━━━ Data ━━━

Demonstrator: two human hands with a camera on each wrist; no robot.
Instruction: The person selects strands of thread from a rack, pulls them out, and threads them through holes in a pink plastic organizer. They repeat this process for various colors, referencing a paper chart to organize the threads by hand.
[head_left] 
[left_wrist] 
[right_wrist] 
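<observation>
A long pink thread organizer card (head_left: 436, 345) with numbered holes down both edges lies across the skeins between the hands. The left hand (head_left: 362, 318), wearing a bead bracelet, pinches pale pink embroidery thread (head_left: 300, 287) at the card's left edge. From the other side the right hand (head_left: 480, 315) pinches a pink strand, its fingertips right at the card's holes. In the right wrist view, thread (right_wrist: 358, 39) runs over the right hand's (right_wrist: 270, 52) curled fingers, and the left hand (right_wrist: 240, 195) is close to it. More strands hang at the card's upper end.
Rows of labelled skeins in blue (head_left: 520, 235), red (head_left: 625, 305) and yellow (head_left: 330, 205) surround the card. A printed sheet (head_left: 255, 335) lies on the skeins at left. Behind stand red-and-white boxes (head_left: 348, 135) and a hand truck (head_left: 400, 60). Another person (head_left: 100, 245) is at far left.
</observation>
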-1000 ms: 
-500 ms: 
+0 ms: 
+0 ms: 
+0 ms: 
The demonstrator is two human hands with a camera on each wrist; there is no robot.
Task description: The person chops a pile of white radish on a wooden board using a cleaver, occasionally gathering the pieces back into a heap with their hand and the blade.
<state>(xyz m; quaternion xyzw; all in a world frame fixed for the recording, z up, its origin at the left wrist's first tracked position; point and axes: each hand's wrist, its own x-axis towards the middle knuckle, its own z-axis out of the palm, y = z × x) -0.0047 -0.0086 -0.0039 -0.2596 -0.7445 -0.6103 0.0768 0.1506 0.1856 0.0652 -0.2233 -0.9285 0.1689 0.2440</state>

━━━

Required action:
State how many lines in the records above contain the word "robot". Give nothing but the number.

Task response:
2